朝日新聞社   認知症フレンドリープロジェクト「VRでわかる認知症基礎講座」コンテンツ開発

VRで「共感」をデザインする

朝日新聞社が取り組む「認知症フレンドリープロジェクト」の一環として、認知症の理解促進のためのVRコンテンツを共同開発しました。認知症になっても安心して暮らせる社会づくりの一助となることを目指し、コミュニケーションデザインをベースとした企画、映像制作、編集、VRコンテンツの制作者として参画しています。

  • クリエイティブ開発
  • 映像

[ プロジェクトのポイント ]

  • 認知症について「正しく伝えること」を意識したVRコンテンツ開発
  • 「教材として使えるVR」としてのコミュニケーション設計

提示された課題

近年、VR(バーチャルリアリティ)は医療分野での啓発をはじめ、多様な業界がそれぞれにもつ“可視化されづらい事象”について追体験ができる理解促進ツールとして利用され始めています。
朝日新聞社が取り組む「認知症フレンドリープロジェクト」では、認知症の症状や当事者の行動・心境についての認知向上・理解促進を目的として、医療福祉サービスや日々多くの人と関わる小売業で働く人などを対象にセミナーを開催することでVRを用いた体験コンテンツを展開されたい旨、ご相談いただきました。

問題解決までのアプローチ

朝日新聞社の実施した認知症当事者とその家族、医師などへのヒアリングに同行し、まずは、認知症当事者が見ている世界を理解することから始めました。今回再現するポイントを担当者と議論し、「距離感や方向感覚がつかめなくなる」「幻視」などの症状をVRで再現することが決まった段階でプロトタイプ映像を作成。医師の監修を受けてから本編を制作しています。VRでの視覚体験を通して、認知症の人が置かれている状況を理解・共感できることをねらいとしています。

「幻視」では、部屋の中を女の子(幻視)が歩き回り、思わず目で追ってしまったり、話しかけてしまったりする体験が再現されています。

当初は、認知症の理解促進のためのコンテンツ開発については、セミナー全体の目的や与えたい体験から逆算をして、VR動画と通常の動画を使い分けながら、「伝えるべき核となるメッセージ」や、「認知症を疑似体験した先に何が心に残るか」など要点をしぼった表現での映像制作を提案しました。

また、認知症の人々の日常生活における困難や心の機微に触れ、「そのために私たちができること」をだれもが心に留め、配慮ができるよう、体験後の感情を軸としたストーリーを本編で展開しています。

階段を降りようにも、踏み出す足の距離感がつかめず、足を探る体験を再現しています。視聴者は、認知症の人が感じる恐怖感を身をもって体験することができます。

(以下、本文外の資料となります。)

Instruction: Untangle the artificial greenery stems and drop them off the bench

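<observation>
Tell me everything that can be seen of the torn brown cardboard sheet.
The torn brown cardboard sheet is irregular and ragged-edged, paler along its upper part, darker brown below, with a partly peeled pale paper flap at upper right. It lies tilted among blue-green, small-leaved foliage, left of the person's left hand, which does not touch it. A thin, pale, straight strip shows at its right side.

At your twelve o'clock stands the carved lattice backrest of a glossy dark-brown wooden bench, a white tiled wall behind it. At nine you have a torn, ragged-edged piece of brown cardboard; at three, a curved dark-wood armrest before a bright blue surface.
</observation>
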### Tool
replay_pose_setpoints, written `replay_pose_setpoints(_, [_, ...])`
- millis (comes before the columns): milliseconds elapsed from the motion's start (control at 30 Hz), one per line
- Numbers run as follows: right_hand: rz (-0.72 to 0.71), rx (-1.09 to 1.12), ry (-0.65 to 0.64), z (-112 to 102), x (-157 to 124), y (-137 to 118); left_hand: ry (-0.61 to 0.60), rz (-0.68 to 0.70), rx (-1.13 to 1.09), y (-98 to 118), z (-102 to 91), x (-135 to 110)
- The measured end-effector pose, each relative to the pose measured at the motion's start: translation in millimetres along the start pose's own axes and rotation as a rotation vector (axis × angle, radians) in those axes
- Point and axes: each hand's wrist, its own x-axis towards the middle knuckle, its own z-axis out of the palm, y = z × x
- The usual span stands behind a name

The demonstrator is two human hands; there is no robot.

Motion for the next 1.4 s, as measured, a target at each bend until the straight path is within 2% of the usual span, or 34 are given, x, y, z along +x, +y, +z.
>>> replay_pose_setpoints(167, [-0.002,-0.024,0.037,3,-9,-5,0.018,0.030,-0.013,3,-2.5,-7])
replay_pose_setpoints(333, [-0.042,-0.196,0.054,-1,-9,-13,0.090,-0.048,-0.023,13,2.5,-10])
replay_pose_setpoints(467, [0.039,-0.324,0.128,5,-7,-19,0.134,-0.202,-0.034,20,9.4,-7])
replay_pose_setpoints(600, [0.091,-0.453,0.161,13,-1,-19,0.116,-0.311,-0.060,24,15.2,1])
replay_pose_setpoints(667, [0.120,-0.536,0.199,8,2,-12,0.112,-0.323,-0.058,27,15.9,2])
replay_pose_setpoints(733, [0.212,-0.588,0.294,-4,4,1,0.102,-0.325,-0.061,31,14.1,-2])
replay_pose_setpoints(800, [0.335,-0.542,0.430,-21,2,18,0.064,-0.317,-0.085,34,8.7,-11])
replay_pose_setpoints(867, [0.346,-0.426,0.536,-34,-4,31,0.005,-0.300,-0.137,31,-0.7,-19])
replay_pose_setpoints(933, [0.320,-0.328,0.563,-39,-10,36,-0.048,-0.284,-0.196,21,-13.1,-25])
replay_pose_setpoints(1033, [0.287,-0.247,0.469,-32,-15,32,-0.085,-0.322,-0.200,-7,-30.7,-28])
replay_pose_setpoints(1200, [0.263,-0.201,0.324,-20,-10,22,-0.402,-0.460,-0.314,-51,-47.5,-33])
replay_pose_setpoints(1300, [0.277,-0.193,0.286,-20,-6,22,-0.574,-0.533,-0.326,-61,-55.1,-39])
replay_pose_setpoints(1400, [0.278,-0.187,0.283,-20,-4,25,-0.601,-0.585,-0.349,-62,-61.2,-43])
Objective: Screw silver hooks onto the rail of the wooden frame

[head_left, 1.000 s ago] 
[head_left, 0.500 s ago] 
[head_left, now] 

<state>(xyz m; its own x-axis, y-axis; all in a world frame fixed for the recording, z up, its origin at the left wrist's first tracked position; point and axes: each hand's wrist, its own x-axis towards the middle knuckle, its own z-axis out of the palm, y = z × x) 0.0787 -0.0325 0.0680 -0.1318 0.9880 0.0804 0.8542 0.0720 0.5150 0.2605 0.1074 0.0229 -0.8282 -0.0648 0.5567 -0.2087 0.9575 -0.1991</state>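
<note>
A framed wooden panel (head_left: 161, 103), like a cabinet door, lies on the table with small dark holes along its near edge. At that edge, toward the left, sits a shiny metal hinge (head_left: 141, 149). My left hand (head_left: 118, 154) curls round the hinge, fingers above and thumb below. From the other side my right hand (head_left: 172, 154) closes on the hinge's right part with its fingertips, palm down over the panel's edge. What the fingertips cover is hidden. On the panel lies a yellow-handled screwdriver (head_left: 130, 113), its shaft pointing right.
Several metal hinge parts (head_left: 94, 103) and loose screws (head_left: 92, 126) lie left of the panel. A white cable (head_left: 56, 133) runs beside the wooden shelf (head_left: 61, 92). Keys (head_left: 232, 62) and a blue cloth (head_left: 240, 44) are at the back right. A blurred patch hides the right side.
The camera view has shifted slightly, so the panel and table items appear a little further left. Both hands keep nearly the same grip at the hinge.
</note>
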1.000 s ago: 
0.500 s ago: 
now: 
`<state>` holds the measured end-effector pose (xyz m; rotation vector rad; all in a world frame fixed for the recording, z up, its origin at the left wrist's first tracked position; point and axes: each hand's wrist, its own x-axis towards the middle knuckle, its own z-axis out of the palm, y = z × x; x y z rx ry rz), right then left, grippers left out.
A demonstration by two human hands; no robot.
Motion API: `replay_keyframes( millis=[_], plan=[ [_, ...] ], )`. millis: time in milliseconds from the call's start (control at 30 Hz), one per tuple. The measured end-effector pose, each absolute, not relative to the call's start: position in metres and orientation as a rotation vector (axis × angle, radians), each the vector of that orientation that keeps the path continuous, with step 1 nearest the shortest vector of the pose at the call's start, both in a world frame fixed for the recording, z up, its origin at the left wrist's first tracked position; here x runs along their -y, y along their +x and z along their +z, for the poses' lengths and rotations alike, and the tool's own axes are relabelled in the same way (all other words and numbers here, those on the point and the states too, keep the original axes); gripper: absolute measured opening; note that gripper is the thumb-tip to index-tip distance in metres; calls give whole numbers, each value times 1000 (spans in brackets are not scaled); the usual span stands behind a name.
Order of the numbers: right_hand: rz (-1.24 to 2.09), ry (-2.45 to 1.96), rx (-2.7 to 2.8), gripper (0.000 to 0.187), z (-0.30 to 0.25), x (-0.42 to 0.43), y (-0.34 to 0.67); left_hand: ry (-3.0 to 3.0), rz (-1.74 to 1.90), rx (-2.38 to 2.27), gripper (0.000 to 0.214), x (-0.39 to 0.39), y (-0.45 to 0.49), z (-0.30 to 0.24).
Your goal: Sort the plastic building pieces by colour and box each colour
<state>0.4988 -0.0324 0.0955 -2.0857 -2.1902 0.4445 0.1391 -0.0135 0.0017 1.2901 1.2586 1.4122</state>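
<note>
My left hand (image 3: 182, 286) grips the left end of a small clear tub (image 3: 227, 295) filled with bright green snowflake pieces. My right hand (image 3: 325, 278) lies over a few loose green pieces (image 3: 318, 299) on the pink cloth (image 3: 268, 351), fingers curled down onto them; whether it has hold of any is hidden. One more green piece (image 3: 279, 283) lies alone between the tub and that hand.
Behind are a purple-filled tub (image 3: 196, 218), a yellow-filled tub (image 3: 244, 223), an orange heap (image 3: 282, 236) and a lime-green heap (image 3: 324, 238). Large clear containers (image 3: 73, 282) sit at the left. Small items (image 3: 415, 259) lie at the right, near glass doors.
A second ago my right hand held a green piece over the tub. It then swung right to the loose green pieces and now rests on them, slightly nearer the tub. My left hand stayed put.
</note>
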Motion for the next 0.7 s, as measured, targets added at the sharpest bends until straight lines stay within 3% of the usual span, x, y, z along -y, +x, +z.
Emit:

2018年9月22日に東京都中央区で開催された朝日新聞主催の認知症啓発イベント『認知症フレンドリーイベント〜誰もが安心して暮らせる社会を目指して』では、「症状の体験」だけではなく、医師による認知症の解説や認知症当事者のインタビュー動画も視聴してもらいました。

認知症VRを体験した方々から次のようなお声を頂戴しました。

「認知症は『忘れてしまう』ということだけしか印象がありませんでした。幻視が見えたり、距離感がわかりづらくなったりするなど、VRで体験したことはすべて知りませんでした。ヘルパーやボランティアとして認知症当事者と接していく上で、感覚が違うことをもっと体験したいと思いました」(50代・女性)

「認知症は恐ろしい病気というよりは、うまく付き合わなければならないもの。物の見え方が違ってとにかく驚いたが、自分にできる手助けからはじめたい」(50代・女性)

クリエイティブのポイント

VR体験から共感につながるストーリーテリング

自分の視点が変化したらどうなるのか。VRを「視点のデザイン」と捉え、その体験から生まれる感情をデザインし、映像で表現しました。通常のVR映像制作はその撮影技術のみにフォーカスされがちですが、コンセントではプロジェクト開始後、最初に行うヒアリングからコミュニケーションを組み立てるプロセスを辿り、「受け手に何を感じてほしいか」を明確にした上で、体験の設計・撮影・編集を行う一貫性を大事にしています。

社会的意義を正しく捉えたVRコンテンツを提供する

世界的な潮流が起こりはじめている“可視化されづらい事象”への理解を目的とした「教材として使えるVR」として、日本においては先進的なコンテンツメイキングの手法を用いています。体験を経た感情の変化をデザイン的解釈で捉え、教育ツールとしての展開も可能にしたコンテンツとして提供しました。